The train rolled slowly along the track, and its gentle glide pulled me into a sleep-thick relaxation. My arms and my legs felt heavy, as if they were full of sand sliding down an hourglass. I wrapped my arms around Finn’s middle and curled into him.
I wasn’t surprised to find myself riding this nighttime train. Before I went to sleep, I’d warded the space under my bed, and I’d locked my door. There was no way into my room, and if I didn’t unlock the door, there was no way out.
“How are you doing this?” I asked, spreading my hand over the warmth of his chest. “Why are you doing this?”
With my face buried against his side, I could breathe him in. He smelled like he did before solange. A summer meadow with a storm on the horizon. The promise of rain, lightning, and thunder.
Before, he’d said these ghost train rides would save me.
“Finn?”
He looked down at me, his hazel and navy eyes solemn. “Did you kill Durst and Haddock?”

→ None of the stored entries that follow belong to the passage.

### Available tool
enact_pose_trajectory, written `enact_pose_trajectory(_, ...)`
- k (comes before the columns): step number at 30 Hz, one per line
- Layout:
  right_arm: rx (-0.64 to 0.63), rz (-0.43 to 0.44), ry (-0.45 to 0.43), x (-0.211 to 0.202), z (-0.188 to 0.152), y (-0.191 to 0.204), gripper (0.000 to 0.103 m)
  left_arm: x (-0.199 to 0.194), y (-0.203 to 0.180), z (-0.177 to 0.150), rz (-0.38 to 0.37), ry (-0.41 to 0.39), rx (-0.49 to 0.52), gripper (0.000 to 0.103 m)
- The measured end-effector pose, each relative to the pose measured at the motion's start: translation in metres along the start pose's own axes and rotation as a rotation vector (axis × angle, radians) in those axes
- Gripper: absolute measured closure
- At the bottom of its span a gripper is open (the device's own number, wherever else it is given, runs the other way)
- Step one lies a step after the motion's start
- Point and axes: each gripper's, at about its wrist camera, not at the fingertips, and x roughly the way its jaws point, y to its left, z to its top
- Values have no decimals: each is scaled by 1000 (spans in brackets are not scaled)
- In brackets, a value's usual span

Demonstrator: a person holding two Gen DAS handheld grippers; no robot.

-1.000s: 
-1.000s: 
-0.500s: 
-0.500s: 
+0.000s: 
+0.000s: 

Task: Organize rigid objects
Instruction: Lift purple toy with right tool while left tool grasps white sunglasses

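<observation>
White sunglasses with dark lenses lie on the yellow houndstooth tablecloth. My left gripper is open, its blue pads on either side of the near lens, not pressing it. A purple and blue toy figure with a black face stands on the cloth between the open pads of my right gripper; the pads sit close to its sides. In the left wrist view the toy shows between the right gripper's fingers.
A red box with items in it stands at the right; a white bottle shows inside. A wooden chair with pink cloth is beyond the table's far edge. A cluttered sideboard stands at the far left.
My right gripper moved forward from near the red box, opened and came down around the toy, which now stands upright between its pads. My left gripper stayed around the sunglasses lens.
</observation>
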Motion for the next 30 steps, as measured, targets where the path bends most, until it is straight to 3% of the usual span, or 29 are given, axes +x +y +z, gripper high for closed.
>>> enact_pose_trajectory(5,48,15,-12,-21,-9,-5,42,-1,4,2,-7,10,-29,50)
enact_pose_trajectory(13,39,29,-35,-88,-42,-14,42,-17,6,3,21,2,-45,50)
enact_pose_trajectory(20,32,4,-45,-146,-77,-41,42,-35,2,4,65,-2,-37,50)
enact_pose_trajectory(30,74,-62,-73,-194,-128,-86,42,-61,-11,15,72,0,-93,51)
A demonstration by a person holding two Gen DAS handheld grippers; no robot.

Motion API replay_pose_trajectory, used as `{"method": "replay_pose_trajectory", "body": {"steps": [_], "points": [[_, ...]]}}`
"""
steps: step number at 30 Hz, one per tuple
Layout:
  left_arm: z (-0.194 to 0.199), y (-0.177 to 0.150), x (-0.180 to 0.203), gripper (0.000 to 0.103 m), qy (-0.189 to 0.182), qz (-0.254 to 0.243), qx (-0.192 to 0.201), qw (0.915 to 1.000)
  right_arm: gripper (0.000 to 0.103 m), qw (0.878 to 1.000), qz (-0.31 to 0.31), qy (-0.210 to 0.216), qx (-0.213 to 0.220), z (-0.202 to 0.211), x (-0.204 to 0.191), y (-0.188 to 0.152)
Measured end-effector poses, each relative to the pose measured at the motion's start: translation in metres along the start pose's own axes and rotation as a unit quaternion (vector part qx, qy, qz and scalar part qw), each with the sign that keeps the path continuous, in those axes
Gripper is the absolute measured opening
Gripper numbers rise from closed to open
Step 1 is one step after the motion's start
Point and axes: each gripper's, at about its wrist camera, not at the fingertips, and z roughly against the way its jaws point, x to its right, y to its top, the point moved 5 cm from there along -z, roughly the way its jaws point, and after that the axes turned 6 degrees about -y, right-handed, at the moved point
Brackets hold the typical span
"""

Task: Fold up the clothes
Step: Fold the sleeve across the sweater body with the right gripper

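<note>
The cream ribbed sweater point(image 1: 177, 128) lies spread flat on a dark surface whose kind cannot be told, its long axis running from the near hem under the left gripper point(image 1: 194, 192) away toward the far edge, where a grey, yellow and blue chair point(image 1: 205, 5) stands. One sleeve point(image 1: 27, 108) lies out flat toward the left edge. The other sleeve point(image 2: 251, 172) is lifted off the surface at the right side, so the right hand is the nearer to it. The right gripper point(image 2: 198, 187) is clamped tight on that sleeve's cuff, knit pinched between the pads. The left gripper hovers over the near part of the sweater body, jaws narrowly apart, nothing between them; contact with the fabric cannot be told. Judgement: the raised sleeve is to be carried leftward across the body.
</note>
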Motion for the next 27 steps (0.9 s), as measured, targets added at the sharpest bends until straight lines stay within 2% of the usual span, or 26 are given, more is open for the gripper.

This wasn’t the same as times before. He wasn’t relaxed or happy.
We weren’t kids this time. I wasn’t dressed in my black jeans and top like the first time.
Instead, I was wearing a red satin dress with miles of tulle, a black lace overskirt, and black lace gloves.
It looked vintage, like the wooden ghost train.
Finn was wearing a classic black tuxedo with tails.
His black hair was combed back, leaving his face stern and hard.
He looked more like his dad. Like the Smith.
“Who?” I asked, pressing my hand to his heart.
The muscles in his jaw clenched. “Two Smiths. At The Other Place.”
I pushed upright. “No.”
“And Pole . . .” He swallowed painfully. “Did you torture—?”
“No.”
He studied my expression, peering at me like he was trying to see inside me. “Can I believe you?”
“No,” I said for the third time. “You can’t. But I didn’t.”
“And Rockefeller? Was that you?”
I turned away from him and looked out the window. We were moving across the river, heading east. A century ago, this train never left the city, but now, it was floating along an elevated track, veering toward the shore.
The train had a long, padded bench seat, red floors, and lights lining the ceiling. The leather straps for passengers to hold onto swayed above us with the car’s rocking.
The train was empty except for us. The windows were closed. The clatter of the wheels was no longer soothing.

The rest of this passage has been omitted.